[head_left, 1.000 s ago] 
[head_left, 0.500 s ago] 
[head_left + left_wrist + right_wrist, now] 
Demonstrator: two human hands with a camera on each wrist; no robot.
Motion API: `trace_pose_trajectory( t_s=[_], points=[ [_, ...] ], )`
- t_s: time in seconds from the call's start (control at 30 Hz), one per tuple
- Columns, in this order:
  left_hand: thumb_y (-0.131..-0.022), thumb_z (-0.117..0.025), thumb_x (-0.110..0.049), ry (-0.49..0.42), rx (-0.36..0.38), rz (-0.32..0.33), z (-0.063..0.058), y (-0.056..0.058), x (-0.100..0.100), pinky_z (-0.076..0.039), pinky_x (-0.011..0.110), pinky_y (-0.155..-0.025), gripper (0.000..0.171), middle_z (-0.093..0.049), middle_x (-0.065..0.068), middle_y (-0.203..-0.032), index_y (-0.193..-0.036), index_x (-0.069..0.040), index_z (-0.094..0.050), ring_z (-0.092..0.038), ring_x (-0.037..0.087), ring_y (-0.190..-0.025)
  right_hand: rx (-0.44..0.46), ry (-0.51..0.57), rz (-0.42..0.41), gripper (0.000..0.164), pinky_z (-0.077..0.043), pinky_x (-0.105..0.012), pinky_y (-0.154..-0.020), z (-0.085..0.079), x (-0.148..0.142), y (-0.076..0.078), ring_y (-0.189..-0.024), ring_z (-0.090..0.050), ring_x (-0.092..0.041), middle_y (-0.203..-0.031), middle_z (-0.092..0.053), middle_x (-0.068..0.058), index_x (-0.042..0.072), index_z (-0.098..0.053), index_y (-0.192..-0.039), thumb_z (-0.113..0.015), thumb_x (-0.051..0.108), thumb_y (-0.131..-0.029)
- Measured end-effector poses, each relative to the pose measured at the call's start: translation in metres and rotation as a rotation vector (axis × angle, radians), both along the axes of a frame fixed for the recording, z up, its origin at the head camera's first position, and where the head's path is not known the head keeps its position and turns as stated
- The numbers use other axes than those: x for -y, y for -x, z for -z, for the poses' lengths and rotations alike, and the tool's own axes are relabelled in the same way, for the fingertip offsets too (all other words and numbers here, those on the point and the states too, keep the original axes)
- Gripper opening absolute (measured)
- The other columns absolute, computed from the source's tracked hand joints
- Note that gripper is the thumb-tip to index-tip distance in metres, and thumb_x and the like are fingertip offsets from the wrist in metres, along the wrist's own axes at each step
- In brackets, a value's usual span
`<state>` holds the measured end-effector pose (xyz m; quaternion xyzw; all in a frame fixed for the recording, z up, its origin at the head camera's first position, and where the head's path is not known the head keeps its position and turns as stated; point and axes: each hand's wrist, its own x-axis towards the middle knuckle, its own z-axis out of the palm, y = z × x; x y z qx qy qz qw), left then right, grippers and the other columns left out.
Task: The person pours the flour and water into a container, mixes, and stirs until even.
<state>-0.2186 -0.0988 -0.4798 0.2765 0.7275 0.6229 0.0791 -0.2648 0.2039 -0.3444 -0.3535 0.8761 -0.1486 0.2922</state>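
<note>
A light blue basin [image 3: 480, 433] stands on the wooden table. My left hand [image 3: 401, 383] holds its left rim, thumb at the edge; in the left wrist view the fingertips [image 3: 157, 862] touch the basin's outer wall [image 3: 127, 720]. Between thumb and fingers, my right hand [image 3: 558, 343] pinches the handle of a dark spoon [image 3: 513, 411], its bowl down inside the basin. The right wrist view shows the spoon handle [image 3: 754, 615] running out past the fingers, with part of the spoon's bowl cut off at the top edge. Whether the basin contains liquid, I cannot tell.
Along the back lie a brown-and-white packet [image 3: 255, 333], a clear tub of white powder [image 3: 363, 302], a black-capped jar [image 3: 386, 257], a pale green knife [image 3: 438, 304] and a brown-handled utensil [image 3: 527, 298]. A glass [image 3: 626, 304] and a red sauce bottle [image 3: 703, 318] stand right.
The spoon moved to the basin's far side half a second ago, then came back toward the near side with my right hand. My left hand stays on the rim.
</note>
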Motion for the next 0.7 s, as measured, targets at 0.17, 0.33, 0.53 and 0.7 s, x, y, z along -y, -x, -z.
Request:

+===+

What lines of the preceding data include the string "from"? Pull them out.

**Solution to the exercise**:
- t_s: time in seconds from the call's start (control at 30 Hz), one per tuple
- The other columns absolute, computed from the source's tracked hand joints
- Note that gripper is the thumb-tip to index-tip distance in metres, and thumb_x and the like are fingertip offsets from the wrist in metres, along the wrist's own axes at each step

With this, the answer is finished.